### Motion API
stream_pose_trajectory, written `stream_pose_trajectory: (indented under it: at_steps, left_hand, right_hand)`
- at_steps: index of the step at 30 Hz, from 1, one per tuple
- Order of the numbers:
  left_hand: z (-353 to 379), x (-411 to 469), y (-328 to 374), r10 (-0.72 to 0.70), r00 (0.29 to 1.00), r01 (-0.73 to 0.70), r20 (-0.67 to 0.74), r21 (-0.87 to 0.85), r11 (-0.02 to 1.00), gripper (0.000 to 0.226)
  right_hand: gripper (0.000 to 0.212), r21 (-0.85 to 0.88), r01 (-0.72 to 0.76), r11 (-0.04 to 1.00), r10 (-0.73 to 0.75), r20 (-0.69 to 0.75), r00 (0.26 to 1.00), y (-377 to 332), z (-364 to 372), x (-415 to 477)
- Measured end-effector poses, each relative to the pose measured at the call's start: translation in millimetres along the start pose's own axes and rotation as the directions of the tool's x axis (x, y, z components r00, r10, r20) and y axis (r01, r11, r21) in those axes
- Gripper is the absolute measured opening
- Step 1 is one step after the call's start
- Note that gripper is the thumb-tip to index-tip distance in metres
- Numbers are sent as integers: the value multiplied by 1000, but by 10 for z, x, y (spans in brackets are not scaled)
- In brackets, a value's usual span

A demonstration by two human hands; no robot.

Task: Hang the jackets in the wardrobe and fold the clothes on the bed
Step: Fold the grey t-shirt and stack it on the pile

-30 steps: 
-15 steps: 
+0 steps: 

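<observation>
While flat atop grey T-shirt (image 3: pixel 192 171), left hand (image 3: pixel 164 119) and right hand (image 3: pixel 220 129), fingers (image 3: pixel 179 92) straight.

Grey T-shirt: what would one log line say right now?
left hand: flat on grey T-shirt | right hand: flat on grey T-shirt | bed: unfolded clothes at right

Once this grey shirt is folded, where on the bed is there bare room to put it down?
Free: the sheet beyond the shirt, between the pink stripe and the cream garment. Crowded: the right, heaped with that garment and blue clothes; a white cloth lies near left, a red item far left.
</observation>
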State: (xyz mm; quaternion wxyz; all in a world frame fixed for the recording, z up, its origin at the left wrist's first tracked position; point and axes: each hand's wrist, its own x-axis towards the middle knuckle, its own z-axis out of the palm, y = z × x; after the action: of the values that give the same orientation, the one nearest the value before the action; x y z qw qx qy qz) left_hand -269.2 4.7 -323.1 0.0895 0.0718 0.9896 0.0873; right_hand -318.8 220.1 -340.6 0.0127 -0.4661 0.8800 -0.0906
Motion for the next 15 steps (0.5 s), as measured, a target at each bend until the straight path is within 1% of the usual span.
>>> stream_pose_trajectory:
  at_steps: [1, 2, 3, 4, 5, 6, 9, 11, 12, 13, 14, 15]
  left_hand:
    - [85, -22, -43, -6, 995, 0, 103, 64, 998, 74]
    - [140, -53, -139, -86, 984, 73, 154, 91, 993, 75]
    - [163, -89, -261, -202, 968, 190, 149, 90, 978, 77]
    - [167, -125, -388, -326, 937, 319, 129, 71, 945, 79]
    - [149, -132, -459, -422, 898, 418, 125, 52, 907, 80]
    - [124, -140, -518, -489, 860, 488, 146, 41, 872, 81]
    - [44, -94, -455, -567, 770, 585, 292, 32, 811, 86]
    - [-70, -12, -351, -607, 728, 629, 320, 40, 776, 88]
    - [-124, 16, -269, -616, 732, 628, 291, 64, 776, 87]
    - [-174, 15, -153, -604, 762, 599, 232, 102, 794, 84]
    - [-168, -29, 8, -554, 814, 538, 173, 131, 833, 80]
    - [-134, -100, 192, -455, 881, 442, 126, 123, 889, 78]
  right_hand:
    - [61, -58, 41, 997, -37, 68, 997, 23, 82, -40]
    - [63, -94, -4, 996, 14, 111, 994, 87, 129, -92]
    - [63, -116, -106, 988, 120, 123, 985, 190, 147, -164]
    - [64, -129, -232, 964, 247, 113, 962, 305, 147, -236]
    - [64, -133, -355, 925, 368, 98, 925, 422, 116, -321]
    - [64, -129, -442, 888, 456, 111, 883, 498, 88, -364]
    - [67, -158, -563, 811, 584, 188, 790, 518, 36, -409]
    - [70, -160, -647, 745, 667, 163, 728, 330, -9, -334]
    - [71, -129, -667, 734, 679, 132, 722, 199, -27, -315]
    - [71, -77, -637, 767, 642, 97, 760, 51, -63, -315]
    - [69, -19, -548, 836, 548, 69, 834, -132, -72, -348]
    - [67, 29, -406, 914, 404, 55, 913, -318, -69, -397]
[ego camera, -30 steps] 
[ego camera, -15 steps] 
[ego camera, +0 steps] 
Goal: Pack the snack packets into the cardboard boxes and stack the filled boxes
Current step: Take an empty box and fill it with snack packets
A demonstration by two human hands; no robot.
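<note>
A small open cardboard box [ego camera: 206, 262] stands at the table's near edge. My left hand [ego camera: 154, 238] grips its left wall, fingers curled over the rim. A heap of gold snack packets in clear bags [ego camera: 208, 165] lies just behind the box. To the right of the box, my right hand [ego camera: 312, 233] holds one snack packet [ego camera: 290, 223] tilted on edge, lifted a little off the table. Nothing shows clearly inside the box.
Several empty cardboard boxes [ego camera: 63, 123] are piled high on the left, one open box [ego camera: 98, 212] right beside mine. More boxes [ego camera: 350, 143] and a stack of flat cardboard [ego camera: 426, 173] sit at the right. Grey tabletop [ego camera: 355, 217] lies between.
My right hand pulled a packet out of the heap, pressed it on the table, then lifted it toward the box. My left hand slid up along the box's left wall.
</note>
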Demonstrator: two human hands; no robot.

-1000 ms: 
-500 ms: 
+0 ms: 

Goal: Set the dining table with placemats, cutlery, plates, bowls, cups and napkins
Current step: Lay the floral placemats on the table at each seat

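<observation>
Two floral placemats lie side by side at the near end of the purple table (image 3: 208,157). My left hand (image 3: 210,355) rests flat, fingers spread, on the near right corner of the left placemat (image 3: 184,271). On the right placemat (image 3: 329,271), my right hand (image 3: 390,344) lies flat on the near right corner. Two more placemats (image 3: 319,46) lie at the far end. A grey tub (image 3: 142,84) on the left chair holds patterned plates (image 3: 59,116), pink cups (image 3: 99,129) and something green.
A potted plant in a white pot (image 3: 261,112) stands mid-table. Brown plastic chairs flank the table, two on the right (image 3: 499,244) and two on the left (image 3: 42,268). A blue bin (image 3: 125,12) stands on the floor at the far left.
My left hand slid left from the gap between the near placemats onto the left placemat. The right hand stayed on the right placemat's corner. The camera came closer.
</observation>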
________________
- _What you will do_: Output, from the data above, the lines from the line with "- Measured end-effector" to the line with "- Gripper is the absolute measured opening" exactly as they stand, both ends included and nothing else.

- _Completed exercise_:
- Measured end-effector poses, each relative to the pose measured at the call's start: translation in millimetres along the start pose's own axes and rotation as the directions of the tool's x axis (x, y, z components r00, r10, r20) and y axis (r01, r11, r21) in those axes
- Gripper is the absolute measured opening

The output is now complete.